⚡ Lit-LLaMA ️

Independent implementation of LLaMA that is fully open source under the Apache 2.0 license.

This implementation builds on nanoGPT. Weights are distributed by Meta under a research-only license.

Why?

We believe that AI should be fully open source and part of the collective knowledge.

The original LLaMA code is GPL licensed which means any project using it must also be released under GPL.

This "taints" any other code and prevents meaningful academic and commercial use.

Lit-LLaMA solves that for good.

Design principles

Lit-LLaMA is:

Simple: Single-file implementation without boilerplate.
Correct: Numerically equivalent to the original model.
Optimized: Runs on consumer hardware or at scale.
Open-source: No strings attached.

Get involved!

Join our Discord to build high-performance, truly open-source models for the common benefit of the community.

Setup

Clone the repo

git clone https://github.com/Lightning-AI/lit-llama
cd lit-llama

install dependencies

pip install -r requirements.txt

You are all set! 🎉

Use the model

To generate text predictions, download the model weights following the instructions on the official LLaMA repository.

Once downloaded, you should have a folder like this:

checkpoints/llama
├── 7B
│   ├── checklist.chk
│   ├── consolidated.00.pth
│   └── params.json
├── 13B
│   ...
├── tokenizer_checklist.chk
└── tokenizer.model

Convert the weights to the Lit-LLaMA format:

python scripts/convert_checkpoint.py \
    --output_dir checkpoints/lit-llama \
    --ckpt_dir checkpoints/llama \
    --tokenizer_path checkpoints/llama/tokenizer.model \
    --model_size 7B

Run inference:

python generate.py --prompt "Hello, my name is"

This will run the 7B model and require ~26 GB of GPU memory (A100 GPU).

Run Lit-LLaMA on consumer devices

For GPUs with less memory, enable quantization (--quantize true) or use bfloat16 (--dtype bfloat16).
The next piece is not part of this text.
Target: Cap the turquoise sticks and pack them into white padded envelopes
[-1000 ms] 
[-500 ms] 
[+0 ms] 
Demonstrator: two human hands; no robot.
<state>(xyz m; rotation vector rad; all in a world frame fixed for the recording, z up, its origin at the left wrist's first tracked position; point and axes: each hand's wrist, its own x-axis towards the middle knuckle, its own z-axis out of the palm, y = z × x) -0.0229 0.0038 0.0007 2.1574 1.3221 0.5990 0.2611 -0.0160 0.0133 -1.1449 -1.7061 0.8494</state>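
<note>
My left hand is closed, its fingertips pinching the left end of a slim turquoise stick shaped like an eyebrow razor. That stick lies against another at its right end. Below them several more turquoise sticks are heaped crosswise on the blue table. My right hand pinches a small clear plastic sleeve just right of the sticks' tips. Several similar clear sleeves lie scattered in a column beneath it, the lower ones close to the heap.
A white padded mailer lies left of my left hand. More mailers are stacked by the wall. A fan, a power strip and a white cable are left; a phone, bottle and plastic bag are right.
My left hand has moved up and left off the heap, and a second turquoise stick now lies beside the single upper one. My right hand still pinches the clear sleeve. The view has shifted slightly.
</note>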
Quantization will take longer to load but require ~8GB of memory. bfloat16 is closer to the "full deal" and runs on ~10GB of GPU memory. This can run on any consumer GPU.

python generate.py --quantize true --prompt "Hello, my name is"

See python generate.py --help for more options.

Finetune the model

We provide a simple training scripts in finetune_lora.py and finetune_adapter.py that instruction-tunes a pretrained model on the Alpaca dataset using the techniques of LoRA and Adapter.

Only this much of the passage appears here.